В 1977 году в Болонье дадаистские группы вроде «городских индейцев» (Indiani Metropolitani) бунтовали как раз против лютой серьезности так называемого «реального» мира – они мечтали не смести все общественные устои во имя хаоса, а только напомнить согражданам, что мир, каким мы его населяем и понимаем, по сути неотличим от игры, и именно так к нему стоило бы относиться. Они представляли, как игра захватит мир, а общество превратится в пространство, где можно свободно жонглировать разнообразными представлениями о жизни и реальности. Ответный удар капитализма не заставил себя ждать: неолиберизм со своей фирменной зловредной проницательностью просто перевернул вверх ногами понятия «мира» и «игры». Под обманчивым предлогом «геймификации» современное общество заперло игры в лишенной двери комнате так называемой «реальности». Игры сегодня сводятся к роли инструментов эксплуатации, гиперпотребления, а с самых недавних пор – еще и к трусости дистанционной войны.
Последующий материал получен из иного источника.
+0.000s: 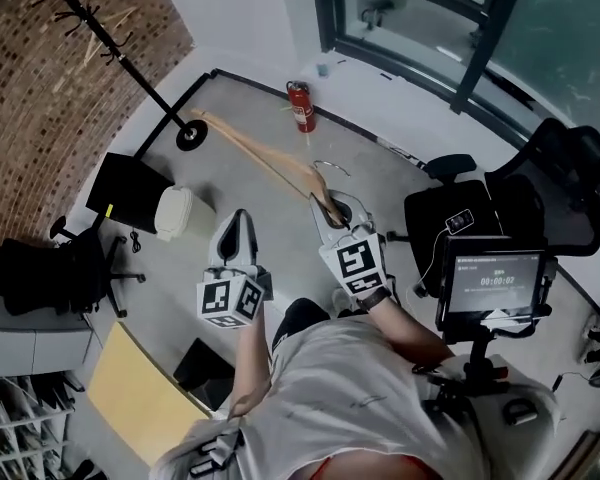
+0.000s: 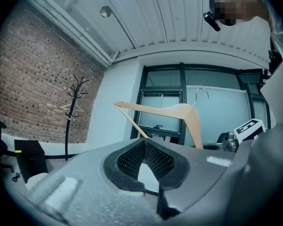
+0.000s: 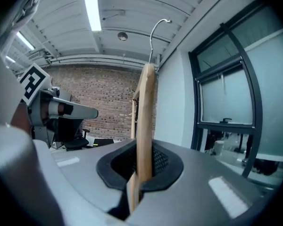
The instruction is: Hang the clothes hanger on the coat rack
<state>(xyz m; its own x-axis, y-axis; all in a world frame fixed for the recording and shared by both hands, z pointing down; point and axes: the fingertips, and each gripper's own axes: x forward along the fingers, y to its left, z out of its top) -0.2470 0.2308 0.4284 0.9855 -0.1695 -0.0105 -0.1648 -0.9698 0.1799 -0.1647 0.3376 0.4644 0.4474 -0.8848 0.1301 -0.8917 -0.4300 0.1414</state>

Стерев всякое различие между игрой и работой, как и между искусством и жизнью, современное общество попыталось опустошить игровую сферу, а заодно и уничтожить любую надежду на поиск выхода из сложившейся ситуации.
Если идеологи современного общества действительно существуют, скорее всего, они злорадно посмеиваются, нацепив дурацкие тинейджерские кепки и логинясь в Animal Crossing, где у них проходит заседание правления. Вероятно, они полагают, что окончательно победили в войне реального мира с игровым, причем не жесткими методами своих предков-пуритан, но с помощью хитрости и мягкой силы. И они далеко не первые, кто подумал, что клетка реальности захлопнулась, заперев жизнь во всей ее полноте и выхолостив из нее всякую способность воображать себе иную реальность.
Но, подобно многим императорам и тиранам до них, они не замечают, что где-то в лишенной выхода комнате – возможно, в самом темном углу – старый крот игры уже снова роет лаз сквозь штукатурку, сквозь кирпичи, сквозь всю стену. Однажды, как уже случалось не раз в истории, тюрьма, которую они построили, опустеет, узники сбегут, и «все тайное станет явным».